From: riel@redhat.com
To: linux-kernel@vger.kernel.org
Cc: chegu_vinod@hp.com, peterz@infradead.com, mgorman@suse.de,
mingo@kernel.org
Subject: [PATCH 5/7] sched,numa: examine a task move when examining a task swap
Date: Mon, 23 Jun 2014 11:41:33 -0400 [thread overview]
Message-ID: <1403538095-31256-6-git-send-email-riel@redhat.com> (raw)

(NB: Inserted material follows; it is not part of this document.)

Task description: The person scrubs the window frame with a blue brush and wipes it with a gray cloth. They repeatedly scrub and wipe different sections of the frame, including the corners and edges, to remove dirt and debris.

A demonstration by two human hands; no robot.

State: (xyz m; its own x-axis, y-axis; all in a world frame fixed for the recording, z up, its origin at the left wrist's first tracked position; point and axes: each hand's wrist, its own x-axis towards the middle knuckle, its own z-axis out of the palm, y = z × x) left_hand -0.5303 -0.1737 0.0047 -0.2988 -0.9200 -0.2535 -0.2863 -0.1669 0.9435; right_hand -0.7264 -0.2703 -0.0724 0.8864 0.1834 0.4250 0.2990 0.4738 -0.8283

In-Reply-To: <1403538095-31256-1-git-send-email-riel@redhat.com>
From: Rik van Riel <riel@redhat.com>
Running "perf bench numa mem -0 -m -P 1000 -p 8 -t 20" on a 4
node system results in 160 runnable threads on a system with 80
CPU threads.
Once a process has nearly converged, with 39 threads on one node
and 1 thread on another node, the remaining thread will be unable
to migrate to its preferred node through a task swap.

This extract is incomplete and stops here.